Talk to Adoptive Family
This is not always an easy thing to do. These people raised you and you don't want them to think you are not grateful for their love and support. However, it's OK to want to know who you are for many reasons, the least of which is to know about your medical background. This doesn't dishonor or disrespect your adoptive family; they are and will always be a very important part of what makes you who you are.
Some adoptees won't search until their adoptive parents have died, or because they are afraid that their adoptive parents will be upset by the search. This may be true in your case. You are the one who knows best so you will have to judge for yourself if you can approach your adoptive parents for information.
Talk to Agency/Attorney
If you can, find out what agency or attorney handled your adoption and contact them. They can give you non-identifying information. It varies by state and agency/attorney but that can include things like:
- Medical history
- Health status
- Height, weight, eye, hair color
- Ethnic origins
- Level of education
- Professional achievement
It's possible your birth parents may have left permission with the agency/attorney to give you their contact information. You could also leave a letter with them indicating that if your birth parents contact them, they can give out your contact information.

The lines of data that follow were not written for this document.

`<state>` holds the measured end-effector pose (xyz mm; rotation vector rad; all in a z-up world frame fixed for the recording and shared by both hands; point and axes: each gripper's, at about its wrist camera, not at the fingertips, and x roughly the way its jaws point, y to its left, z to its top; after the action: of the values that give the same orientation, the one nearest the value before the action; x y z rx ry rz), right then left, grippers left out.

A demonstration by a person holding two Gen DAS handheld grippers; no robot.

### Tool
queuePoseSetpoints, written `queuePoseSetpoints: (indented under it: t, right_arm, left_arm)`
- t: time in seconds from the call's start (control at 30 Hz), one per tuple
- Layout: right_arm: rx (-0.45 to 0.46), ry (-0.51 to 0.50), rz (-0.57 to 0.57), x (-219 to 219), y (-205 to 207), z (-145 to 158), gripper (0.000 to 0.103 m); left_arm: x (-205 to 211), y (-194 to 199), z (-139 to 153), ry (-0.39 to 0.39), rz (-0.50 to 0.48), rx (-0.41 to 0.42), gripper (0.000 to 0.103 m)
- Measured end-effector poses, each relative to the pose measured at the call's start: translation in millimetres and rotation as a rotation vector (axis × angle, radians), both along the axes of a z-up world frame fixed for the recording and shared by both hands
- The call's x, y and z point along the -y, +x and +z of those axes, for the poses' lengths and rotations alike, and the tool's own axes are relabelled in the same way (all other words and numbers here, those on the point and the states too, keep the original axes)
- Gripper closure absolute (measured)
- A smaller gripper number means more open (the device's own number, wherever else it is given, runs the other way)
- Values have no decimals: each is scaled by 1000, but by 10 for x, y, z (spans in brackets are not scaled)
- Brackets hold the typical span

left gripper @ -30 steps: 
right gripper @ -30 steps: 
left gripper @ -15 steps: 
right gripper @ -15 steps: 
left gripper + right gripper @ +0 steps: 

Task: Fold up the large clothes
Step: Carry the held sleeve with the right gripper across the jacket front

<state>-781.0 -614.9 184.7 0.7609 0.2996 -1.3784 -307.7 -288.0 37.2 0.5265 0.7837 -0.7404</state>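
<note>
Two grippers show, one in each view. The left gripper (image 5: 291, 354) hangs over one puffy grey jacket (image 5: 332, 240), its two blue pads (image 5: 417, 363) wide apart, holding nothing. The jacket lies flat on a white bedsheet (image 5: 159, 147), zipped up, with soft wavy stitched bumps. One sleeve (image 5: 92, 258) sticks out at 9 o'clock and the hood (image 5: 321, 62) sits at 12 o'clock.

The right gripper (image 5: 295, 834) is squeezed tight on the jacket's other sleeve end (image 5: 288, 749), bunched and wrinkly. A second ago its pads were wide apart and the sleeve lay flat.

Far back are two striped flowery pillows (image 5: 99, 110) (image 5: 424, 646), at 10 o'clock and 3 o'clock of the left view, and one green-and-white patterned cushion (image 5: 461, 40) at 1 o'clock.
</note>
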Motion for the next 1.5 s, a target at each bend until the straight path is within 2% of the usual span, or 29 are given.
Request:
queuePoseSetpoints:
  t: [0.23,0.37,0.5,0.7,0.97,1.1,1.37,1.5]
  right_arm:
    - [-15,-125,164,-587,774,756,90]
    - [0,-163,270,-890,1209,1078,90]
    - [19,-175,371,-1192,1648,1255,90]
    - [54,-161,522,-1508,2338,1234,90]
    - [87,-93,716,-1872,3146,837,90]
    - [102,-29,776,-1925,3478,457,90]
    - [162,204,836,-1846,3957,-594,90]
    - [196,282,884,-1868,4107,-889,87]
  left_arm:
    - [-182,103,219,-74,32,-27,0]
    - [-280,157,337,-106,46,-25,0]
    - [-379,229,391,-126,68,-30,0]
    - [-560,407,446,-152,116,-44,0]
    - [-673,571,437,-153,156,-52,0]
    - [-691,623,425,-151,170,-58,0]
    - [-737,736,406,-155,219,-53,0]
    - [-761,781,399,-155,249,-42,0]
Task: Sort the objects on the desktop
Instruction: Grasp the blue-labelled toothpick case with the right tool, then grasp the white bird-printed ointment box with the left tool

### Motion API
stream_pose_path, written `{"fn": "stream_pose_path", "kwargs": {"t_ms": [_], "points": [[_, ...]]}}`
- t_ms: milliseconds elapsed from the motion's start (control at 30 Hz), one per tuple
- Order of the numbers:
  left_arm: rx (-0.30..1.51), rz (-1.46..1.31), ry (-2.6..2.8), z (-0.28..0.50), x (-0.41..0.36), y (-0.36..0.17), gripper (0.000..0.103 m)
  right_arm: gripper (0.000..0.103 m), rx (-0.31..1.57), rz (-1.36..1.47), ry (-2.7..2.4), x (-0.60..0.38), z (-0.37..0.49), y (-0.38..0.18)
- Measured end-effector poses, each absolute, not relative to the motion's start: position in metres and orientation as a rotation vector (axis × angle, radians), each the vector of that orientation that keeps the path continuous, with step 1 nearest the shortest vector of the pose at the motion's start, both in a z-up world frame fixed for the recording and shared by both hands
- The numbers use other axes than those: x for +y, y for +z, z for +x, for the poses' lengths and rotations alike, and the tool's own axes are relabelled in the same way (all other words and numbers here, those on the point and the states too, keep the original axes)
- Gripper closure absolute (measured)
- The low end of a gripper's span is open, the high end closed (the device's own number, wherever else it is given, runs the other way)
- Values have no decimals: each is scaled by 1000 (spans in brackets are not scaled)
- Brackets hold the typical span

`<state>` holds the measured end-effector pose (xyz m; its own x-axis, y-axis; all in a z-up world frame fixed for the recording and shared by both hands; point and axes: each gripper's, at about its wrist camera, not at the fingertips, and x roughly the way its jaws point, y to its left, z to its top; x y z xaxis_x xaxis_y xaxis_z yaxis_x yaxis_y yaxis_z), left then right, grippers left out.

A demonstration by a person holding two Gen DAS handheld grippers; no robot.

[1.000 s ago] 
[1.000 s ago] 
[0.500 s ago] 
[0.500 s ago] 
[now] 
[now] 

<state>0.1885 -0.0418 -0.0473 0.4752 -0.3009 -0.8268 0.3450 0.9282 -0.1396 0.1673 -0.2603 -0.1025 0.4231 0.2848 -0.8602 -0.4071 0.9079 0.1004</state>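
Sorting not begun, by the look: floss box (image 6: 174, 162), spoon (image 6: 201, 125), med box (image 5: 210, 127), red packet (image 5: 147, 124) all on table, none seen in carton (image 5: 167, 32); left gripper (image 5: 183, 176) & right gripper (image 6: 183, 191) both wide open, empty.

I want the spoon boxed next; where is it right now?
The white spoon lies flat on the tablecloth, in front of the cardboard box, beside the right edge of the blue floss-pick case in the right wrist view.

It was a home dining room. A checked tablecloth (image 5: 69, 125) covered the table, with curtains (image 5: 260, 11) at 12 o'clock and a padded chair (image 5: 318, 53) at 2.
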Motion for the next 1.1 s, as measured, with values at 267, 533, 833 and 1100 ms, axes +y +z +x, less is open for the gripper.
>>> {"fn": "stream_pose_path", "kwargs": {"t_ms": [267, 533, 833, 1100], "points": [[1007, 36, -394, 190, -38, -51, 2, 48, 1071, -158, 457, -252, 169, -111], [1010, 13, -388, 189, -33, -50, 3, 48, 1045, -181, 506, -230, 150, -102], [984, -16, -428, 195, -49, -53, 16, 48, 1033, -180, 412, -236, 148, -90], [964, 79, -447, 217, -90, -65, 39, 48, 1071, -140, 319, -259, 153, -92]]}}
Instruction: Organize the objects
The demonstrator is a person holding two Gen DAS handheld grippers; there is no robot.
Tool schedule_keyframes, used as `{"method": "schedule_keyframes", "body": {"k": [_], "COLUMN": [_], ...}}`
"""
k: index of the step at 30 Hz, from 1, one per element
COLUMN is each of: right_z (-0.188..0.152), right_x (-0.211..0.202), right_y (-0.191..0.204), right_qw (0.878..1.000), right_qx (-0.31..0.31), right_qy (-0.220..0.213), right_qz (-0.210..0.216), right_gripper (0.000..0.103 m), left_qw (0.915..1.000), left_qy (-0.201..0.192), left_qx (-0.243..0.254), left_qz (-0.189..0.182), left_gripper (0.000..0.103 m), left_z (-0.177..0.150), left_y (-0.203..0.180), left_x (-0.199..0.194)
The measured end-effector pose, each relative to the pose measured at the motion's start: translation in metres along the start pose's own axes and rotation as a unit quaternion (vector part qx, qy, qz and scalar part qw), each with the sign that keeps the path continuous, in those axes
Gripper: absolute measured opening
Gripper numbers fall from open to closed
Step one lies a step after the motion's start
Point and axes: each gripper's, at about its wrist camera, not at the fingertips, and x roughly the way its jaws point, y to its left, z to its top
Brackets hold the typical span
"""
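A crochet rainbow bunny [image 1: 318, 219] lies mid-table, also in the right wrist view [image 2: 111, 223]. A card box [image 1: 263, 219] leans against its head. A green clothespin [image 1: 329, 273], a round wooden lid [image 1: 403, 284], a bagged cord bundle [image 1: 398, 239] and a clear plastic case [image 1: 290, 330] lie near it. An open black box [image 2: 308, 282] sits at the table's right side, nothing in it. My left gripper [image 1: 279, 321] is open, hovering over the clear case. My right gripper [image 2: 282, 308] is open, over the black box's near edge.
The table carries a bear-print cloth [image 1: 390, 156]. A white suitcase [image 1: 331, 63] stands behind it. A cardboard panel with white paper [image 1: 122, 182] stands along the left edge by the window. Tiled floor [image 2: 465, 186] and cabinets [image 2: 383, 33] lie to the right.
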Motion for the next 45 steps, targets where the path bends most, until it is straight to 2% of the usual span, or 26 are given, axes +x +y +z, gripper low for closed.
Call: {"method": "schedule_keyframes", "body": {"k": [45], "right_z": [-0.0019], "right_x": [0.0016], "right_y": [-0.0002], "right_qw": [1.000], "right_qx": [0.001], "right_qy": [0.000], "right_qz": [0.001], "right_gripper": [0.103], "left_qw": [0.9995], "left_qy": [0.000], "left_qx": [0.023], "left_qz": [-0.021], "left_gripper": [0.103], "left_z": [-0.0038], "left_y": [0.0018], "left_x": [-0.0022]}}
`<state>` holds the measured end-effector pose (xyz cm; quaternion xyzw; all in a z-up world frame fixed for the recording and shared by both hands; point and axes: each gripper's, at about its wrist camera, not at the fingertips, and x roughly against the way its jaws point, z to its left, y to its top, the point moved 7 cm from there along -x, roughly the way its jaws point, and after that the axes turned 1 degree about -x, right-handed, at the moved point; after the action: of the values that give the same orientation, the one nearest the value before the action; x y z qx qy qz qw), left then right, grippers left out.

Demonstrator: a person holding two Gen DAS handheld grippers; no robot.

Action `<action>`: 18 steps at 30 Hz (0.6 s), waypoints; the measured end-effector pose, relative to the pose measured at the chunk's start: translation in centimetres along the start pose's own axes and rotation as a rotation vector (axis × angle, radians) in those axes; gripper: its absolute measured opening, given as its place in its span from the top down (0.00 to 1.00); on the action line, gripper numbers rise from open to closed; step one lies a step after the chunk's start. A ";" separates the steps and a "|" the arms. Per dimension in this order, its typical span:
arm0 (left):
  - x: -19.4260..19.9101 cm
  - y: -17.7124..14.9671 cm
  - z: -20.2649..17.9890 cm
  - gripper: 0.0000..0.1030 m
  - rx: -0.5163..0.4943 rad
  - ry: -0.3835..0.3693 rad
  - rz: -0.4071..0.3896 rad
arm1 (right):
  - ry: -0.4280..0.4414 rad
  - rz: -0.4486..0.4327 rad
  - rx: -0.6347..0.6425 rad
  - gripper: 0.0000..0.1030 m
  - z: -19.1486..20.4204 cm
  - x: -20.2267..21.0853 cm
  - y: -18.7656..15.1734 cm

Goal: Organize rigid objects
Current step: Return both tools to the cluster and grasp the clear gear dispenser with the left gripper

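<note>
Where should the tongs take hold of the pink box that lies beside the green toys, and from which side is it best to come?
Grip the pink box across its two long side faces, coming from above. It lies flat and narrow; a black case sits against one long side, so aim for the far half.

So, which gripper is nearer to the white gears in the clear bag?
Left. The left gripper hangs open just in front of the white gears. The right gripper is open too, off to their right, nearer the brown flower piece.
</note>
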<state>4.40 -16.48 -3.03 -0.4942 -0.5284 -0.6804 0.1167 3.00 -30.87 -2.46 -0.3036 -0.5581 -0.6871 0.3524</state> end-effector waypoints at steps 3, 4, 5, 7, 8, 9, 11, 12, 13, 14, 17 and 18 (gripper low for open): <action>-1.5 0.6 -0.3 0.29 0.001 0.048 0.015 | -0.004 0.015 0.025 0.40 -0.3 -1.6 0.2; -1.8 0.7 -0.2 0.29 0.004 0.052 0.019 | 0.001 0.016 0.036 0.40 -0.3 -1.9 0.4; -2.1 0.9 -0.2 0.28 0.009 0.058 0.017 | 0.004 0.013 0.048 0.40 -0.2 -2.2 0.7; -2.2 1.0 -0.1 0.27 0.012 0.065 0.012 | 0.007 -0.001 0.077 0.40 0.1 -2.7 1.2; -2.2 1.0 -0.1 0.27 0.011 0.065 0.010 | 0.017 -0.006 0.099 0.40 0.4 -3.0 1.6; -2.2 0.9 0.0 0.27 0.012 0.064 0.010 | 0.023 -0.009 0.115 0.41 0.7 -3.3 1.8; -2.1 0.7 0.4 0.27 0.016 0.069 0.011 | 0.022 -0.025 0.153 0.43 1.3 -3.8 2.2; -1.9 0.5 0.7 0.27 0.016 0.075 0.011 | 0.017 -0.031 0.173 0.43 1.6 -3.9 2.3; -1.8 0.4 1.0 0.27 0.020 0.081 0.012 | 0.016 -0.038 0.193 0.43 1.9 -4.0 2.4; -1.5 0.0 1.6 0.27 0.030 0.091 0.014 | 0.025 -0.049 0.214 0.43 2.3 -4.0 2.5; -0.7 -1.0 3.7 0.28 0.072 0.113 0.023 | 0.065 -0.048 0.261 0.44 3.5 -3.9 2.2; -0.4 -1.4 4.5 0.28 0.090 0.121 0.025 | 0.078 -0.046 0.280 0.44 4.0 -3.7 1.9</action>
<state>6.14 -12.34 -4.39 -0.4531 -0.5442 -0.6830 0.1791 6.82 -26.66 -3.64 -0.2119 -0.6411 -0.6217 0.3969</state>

Adoptee Non-Identifying Reports
At the onset of your search, it is imperative that you obtain a non-identifying report from the state or county department that handled the adoption. In nearly all States, adoption records are sealed and withheld from public inspection after an adoption is finalized. Most States have instituted procedures by which parties to an adoption may obtain both non-identifying and identifying information from an adoption record while still protecting the interests of all parties.
Approximately 26 States allow birth parents access to non-identifying information, generally about the health and social history of the child. The word “approximately” is used to stress the fact that the States frequently amend their laws. Currently, states that allow birth parents access to non-identifying information are: Alabama, Arizona, Arkansas, California, Connecticut, Delaware, Louisiana, Maryland, Massachusetts, Michigan, Mississippi, Montana, Nevada, New Hampshire, New Mexico, New York, North Dakota, Ohio, Oklahoma, Oregon, Pennsylvania (if the adopted person is at least age 21), Rhode Island, South Carolina, Tennessee, Utah, Vermont, Washington, and West Virginia.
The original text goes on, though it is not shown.